- Directions -
Leaving out every picture, retype the lines below from the top through the one that contains "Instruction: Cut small".
___
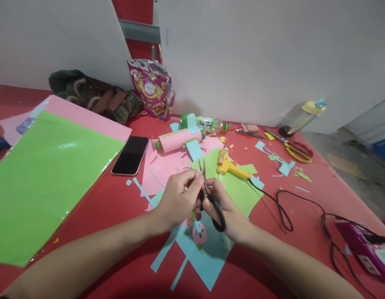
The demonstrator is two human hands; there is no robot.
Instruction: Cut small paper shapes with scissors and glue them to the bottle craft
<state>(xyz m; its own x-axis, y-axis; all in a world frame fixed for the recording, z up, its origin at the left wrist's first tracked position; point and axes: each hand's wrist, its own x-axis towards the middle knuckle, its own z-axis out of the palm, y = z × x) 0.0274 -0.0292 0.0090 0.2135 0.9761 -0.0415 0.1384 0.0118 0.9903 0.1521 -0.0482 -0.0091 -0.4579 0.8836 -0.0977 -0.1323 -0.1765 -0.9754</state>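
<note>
My right hand [225, 207] grips a pair of black-handled scissors [217, 214], blades pointing up and away from me, slightly apart. Close against the blades, my left hand [181, 193] is closed in a pinch. A tiny pale bit shows at its fingertips, too small to name. Below both hands lie a round pink paper piece [199, 234] with a blue bit on it and a blue paper sheet [207, 265] with cut strips. Just beyond them, a yellow glue gun [234, 168] rests on green paper [242, 195].
A pink paper-wrapped roll [176, 140] and a green bottle [207, 123] lie at the back. To the left are a phone [130, 155] and large green sheets [55, 178]. Yellow-and-red-handled scissors [296, 151] lie right. The glue gun's cord [304, 195] runs to a purple power strip [363, 249].
</note>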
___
- Solution to the problem -
The demonstrator is two human hands; there is no robot.
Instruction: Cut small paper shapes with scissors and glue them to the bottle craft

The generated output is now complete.